→ **ABOUT THIS TASK**
Of the material below, only the lines from the line containing "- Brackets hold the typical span" down to the line containing "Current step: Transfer" belong in the answer, written out exactly.
START SOURCE MATERIAL
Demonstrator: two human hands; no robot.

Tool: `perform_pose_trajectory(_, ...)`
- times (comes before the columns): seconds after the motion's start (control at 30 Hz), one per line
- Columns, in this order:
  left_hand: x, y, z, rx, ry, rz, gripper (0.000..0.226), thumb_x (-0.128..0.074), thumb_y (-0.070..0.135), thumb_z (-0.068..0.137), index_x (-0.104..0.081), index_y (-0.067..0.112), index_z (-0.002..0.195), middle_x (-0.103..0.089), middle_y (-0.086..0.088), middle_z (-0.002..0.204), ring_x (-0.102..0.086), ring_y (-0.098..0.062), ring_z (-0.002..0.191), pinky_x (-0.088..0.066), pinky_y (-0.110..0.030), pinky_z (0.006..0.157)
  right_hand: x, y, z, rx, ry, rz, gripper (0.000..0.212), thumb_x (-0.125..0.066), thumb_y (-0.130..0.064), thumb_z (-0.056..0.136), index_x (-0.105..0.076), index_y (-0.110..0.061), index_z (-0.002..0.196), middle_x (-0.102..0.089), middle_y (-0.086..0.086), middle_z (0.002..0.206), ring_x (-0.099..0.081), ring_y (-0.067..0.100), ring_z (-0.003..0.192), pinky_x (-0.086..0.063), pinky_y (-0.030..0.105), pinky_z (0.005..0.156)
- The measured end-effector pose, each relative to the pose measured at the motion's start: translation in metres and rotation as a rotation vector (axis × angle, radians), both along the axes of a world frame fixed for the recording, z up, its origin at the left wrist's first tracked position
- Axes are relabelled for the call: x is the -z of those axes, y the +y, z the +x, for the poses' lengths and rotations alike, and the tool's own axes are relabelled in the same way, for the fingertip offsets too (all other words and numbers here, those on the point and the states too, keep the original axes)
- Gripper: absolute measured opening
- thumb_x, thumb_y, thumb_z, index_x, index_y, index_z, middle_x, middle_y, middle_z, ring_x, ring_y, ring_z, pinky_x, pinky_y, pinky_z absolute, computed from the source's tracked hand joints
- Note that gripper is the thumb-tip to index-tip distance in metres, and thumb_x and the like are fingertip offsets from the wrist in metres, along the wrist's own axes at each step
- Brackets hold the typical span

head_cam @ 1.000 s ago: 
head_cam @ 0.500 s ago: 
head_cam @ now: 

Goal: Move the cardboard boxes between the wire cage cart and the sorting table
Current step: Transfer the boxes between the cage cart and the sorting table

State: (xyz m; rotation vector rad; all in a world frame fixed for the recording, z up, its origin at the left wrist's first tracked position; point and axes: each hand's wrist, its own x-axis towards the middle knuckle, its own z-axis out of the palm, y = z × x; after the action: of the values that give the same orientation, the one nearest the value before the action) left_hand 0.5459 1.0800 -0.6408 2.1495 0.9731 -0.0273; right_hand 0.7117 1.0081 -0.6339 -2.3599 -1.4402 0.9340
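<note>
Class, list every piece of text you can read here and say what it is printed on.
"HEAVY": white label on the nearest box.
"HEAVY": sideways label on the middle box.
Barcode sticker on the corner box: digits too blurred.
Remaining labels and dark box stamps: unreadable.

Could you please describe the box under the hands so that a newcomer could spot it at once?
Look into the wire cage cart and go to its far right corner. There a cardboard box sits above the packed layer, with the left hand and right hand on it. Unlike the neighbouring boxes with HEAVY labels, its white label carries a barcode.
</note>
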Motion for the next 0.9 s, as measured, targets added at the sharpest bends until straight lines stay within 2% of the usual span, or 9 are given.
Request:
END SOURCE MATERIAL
→ **RESPONSE TO THE TASK**
- Brackets hold the typical span

head_cam @ 1.000 s ago: 
head_cam @ 0.500 s ago: 
head_cam @ now: 

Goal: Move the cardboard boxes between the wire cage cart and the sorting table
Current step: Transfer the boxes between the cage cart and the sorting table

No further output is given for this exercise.